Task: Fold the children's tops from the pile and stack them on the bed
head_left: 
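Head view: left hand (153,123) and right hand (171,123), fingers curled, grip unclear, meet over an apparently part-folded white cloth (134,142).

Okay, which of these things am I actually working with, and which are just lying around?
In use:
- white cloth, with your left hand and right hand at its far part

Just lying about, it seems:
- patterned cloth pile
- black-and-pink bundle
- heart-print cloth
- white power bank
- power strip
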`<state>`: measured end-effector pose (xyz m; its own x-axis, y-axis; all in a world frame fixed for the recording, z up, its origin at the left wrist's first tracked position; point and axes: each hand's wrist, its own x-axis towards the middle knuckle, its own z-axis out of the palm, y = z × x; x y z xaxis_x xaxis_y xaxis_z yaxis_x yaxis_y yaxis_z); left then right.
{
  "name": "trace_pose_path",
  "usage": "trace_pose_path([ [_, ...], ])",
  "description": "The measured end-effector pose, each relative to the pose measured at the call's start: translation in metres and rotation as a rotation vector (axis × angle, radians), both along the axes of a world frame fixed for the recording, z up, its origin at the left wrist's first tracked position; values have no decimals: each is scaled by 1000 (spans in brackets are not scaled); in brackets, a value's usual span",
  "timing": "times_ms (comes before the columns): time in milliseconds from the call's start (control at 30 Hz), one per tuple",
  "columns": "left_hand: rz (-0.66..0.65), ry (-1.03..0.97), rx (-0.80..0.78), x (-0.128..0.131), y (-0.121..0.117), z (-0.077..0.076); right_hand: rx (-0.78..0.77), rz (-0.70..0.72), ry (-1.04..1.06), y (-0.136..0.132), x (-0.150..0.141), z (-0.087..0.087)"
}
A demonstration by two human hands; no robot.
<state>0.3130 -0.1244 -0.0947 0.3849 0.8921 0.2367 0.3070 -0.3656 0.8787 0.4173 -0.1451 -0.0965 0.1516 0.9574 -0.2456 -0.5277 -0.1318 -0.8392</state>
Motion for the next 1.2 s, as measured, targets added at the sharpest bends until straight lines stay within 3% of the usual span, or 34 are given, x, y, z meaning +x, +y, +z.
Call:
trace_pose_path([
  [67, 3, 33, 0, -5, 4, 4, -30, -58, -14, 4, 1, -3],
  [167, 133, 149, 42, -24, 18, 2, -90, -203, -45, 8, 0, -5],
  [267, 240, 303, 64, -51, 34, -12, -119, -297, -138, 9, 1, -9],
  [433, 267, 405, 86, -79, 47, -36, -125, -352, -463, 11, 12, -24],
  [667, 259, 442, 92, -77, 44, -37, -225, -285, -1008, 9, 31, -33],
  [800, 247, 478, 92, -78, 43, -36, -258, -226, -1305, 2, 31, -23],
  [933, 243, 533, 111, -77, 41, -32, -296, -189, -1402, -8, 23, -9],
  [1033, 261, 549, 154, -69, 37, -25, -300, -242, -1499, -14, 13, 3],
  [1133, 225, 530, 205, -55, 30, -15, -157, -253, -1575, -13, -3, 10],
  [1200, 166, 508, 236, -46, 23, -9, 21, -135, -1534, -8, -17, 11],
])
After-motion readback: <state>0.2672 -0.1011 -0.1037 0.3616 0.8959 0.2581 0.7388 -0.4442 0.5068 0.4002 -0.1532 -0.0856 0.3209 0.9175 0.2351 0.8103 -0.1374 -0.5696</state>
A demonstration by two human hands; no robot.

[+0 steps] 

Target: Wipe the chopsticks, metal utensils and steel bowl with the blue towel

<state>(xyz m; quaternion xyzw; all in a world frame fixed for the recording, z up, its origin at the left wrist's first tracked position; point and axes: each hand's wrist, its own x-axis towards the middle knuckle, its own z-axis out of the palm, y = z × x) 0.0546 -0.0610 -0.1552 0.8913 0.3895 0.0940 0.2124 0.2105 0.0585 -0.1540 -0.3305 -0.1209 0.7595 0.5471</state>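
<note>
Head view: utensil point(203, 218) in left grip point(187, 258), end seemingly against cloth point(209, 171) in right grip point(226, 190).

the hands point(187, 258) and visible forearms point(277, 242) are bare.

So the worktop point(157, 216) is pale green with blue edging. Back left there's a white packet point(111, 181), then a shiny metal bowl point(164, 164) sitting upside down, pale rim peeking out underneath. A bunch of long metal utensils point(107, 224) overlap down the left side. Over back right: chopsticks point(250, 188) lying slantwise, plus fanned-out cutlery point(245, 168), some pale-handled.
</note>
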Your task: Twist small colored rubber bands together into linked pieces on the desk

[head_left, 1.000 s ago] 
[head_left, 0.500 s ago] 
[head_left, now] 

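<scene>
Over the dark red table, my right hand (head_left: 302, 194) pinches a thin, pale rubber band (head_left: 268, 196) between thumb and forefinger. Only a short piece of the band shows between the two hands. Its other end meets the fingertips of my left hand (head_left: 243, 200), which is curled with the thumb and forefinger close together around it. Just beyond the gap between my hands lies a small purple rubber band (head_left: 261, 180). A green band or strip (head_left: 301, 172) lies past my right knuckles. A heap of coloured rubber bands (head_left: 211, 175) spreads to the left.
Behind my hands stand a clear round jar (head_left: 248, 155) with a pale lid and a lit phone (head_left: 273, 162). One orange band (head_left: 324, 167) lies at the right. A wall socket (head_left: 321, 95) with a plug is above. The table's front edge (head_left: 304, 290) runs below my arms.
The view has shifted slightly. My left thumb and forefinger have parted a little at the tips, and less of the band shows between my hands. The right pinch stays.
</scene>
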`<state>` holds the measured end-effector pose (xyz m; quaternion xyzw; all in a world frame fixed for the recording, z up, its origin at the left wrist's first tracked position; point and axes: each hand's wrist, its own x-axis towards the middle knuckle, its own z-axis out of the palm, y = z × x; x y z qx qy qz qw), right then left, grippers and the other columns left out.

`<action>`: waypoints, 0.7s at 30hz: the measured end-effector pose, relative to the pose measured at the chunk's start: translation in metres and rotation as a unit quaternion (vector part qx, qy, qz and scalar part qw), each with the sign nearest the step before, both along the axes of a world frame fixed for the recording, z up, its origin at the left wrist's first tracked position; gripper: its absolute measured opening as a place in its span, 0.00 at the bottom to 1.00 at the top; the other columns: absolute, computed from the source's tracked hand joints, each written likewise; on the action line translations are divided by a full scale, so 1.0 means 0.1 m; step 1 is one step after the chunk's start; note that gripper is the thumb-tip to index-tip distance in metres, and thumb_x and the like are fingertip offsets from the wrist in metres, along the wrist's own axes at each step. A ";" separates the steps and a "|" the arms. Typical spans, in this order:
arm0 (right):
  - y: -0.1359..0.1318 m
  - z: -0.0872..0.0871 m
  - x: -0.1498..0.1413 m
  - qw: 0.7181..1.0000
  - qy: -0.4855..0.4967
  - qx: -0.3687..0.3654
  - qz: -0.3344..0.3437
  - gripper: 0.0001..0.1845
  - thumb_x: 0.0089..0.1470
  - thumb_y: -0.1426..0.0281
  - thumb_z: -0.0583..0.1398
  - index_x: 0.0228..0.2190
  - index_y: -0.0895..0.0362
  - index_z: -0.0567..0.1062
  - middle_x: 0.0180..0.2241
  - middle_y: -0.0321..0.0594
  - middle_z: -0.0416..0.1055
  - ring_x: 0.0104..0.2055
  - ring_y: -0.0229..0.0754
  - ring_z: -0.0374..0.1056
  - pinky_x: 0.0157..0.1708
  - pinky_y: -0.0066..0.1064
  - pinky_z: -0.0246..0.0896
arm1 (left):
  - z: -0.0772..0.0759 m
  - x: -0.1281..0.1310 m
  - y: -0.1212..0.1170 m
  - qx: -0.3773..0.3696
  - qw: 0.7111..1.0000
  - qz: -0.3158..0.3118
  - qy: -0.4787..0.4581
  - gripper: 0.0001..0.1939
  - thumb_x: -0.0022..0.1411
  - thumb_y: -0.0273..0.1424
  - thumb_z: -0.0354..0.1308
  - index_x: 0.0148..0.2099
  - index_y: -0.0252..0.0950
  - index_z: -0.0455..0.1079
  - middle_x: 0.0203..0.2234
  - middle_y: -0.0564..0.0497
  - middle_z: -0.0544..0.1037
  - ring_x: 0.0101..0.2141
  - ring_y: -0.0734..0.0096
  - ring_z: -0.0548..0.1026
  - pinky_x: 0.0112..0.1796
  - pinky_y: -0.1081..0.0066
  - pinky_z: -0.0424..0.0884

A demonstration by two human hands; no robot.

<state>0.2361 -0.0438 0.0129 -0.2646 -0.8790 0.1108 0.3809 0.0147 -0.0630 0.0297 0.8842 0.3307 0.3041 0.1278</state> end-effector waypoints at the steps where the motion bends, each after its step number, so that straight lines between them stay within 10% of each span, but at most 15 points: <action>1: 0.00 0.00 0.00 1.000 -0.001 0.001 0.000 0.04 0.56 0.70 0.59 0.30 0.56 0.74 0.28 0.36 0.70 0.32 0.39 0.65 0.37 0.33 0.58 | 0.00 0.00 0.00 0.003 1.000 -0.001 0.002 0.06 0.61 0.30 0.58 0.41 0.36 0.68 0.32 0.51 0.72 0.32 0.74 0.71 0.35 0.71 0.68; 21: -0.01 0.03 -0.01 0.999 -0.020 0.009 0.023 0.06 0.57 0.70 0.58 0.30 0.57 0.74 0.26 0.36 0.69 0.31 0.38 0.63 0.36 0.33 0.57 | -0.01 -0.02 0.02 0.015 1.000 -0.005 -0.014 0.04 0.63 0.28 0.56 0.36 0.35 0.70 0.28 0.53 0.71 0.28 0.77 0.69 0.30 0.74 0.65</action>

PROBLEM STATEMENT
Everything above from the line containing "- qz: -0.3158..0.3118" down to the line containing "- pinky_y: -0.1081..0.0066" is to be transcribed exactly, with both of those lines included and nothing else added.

RESPONSE TO THE EXERCISE
  - qz: -0.3158..0.3118
  - qy: -0.4787..0.4581
  - gripper: 0.0001..0.1939
  - thumb_x: -0.0022..0.1411
  - thumb_y: -0.0273..0.1424
  - thumb_z: -0.0354..0.1308
  - index_x: 0.0148..0.2099
  - index_y: -0.0252..0.0950
  - index_z: -0.0455..0.1079
  - middle_x: 0.0203..0.2234
  - middle_y: -0.0564..0.0497
  - middle_z: -0.0544..0.1037
  - ring_x: 0.0101..0.2141
  - ring_y: -0.0734..0.0096
  - ring_z: -0.0548..0.1026
  - pinky_x: 0.0112..0.1796
  - pinky_y: -0.1081..0.0066

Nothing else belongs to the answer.